* TASK BRIEF:
Look through the data below for the line with "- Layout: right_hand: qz" and the line with "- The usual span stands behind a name", then output those two and all lines in between, exactly as written.
━━━ DATA EXTRACT ━━━
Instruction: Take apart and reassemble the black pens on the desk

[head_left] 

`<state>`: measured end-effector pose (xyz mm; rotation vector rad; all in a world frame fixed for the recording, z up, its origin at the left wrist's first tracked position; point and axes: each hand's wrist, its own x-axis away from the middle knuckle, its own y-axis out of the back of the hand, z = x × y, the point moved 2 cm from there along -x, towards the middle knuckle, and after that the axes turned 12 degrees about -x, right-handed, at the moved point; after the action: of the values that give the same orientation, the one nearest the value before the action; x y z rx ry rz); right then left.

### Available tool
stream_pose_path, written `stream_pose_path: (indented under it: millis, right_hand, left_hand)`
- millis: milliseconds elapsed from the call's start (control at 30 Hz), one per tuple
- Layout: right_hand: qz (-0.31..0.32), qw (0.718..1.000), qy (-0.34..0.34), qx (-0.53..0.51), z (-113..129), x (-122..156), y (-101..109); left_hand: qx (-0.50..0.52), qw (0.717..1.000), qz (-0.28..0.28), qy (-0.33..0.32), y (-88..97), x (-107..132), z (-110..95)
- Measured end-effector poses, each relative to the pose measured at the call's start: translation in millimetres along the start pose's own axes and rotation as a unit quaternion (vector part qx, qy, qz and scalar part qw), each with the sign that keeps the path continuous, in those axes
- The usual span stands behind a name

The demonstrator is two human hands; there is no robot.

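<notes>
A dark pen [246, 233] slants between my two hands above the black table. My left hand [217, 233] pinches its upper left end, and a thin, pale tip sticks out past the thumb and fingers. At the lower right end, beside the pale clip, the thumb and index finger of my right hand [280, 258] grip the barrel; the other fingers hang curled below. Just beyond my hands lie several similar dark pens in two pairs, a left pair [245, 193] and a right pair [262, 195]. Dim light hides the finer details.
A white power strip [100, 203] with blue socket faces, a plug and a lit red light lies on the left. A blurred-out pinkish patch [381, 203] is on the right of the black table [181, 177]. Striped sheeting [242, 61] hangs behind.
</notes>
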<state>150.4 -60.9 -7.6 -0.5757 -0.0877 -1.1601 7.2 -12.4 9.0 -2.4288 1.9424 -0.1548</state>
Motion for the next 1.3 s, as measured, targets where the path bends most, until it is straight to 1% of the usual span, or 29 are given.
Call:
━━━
* REPLY TO THE TASK:
- Layout: right_hand: qz (-0.31..0.32), qw (0.718..1.000), qy (-0.34..0.34), qx (-0.53..0.51), z (-113..129), x (-122..156), y (-101..109); left_hand: qx (-0.50..0.52), qw (0.717..1.000), qz (-0.28..0.28), qy (-0.33..0.32), y (-88..97), x (-107..132), z (-110..95)
- Measured end-effector poses, each relative to the pose measured at the call's start: translation in millimetres along the start pose's own axes and rotation as a unit quaternion (vector part qx, qy, qz and scalar part qw), each with the sign that keeps the path continuous, in those axes
- The usual span stands behind a name

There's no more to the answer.